A Book Review: I’m Looking Through You by Jennifer Finney Boyan
I’m Looking Through You is a memoir about being haunted in more ways than one. Jennifer Boylan describes her childhood living in a reputedly haunted house, having to experience creaking stairs, doors opening and closing of their own accord, and figures seen in the corner of one’s eye. But Boylan was also haunted by herself, the ghost of a female in a male body. Her memoir looks back on a childhood and adolescence as a closeted transgender individual, as well as her revisiting the house to come to terms with her past. Two of the most moving scenes, in my opinion, are when Boylan is reading The Feminine Mystique and wondering when Friedan will mention the problem of women trapped in men’s bodies; and when Boylan hides from her father in the attic because she doesn’t want him to see his son wearing a wedding dress.

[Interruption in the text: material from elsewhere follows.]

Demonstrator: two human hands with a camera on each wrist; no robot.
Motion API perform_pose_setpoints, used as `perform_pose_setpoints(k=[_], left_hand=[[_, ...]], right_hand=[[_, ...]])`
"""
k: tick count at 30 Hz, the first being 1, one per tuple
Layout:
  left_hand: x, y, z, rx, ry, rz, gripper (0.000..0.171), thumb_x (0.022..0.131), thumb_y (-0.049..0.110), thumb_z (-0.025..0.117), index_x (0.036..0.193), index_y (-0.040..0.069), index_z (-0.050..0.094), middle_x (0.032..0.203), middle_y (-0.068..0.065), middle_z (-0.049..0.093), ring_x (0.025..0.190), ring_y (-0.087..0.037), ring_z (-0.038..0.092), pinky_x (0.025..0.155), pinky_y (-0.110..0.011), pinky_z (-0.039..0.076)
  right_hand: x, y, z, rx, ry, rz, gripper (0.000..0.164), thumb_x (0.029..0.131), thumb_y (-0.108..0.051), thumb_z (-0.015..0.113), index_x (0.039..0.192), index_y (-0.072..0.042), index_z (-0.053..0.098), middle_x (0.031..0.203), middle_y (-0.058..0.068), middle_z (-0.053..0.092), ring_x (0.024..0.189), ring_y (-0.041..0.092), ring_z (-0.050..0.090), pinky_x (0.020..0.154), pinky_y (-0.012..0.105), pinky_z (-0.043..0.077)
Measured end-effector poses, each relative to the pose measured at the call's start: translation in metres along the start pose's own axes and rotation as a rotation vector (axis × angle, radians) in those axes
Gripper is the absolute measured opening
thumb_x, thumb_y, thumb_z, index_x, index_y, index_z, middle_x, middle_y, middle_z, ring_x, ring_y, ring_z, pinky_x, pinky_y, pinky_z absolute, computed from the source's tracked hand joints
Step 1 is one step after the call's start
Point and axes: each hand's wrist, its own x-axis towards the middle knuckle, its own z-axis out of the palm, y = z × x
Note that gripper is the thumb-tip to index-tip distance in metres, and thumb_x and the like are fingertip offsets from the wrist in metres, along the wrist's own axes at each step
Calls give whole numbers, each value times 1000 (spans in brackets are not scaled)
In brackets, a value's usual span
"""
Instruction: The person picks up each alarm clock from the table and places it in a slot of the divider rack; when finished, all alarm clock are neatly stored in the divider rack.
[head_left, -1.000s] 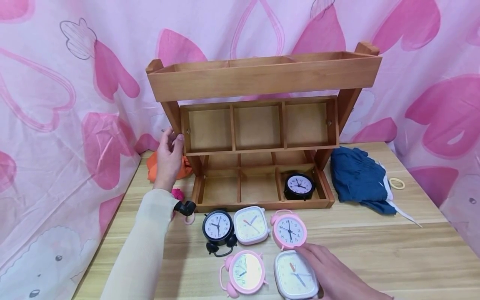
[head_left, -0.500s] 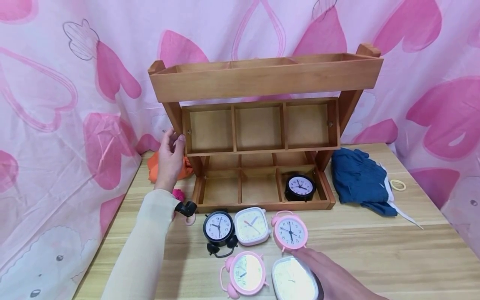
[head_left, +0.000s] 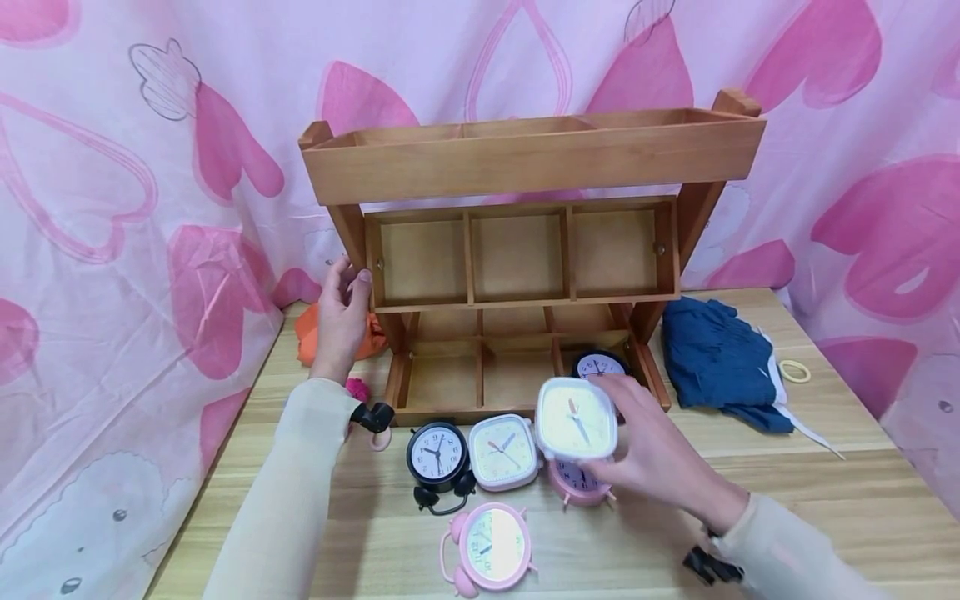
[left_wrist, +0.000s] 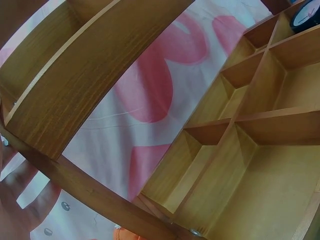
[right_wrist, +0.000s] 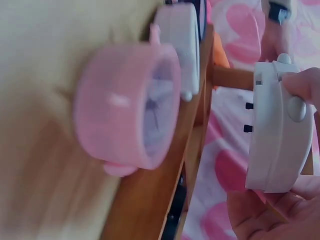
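My right hand (head_left: 656,450) grips a white square alarm clock (head_left: 576,418) by its edges, thumb on one side and fingers on the other. The white clock (right_wrist: 275,135) is raised off the table, and in the head view it partly covers a pink round alarm clock (head_left: 581,490). My left hand (head_left: 341,317) touches the left post of a wooden three-tier rack (head_left: 525,162), its fingers (left_wrist: 17,182) spread beside the post in the left wrist view. A black round clock (head_left: 597,363) sits in the rack's bottom right compartment, partly hidden by the right hand.
Before the rack lie a black twin-bell clock (head_left: 437,454), another white square clock (head_left: 504,452) and a pink twin-bell clock (head_left: 495,546). Blue cloth (head_left: 716,358) and a pale yellow ring (head_left: 795,371) lie on the right. Orange cloth (head_left: 303,333) is at the left.
My right hand has lifted the white square clock from the table's front and carried it up and forward, over the pink clock near the rack. My left hand stays at the post.
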Motion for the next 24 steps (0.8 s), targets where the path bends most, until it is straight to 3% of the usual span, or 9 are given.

Boylan’s writing style is candid and humorous, with the occasional well-placed metaphor or snatch of imagery. Her biggest strength is characterization and everyone from her eccentric grandmother to her headstrong sister is distinct and, as cliché as it sounds, larger than life. Interestingly, Boylan’s strength may also be her weakness here, as the reader begins to question certain character quotes and plot elements. Some seem too perfect, too meaningful, too “story-like” to be fully effective autobiography. Seen as a story, though, I’m Looking Through You is a beautiful one. And if gender is a construct, could personal history be one also?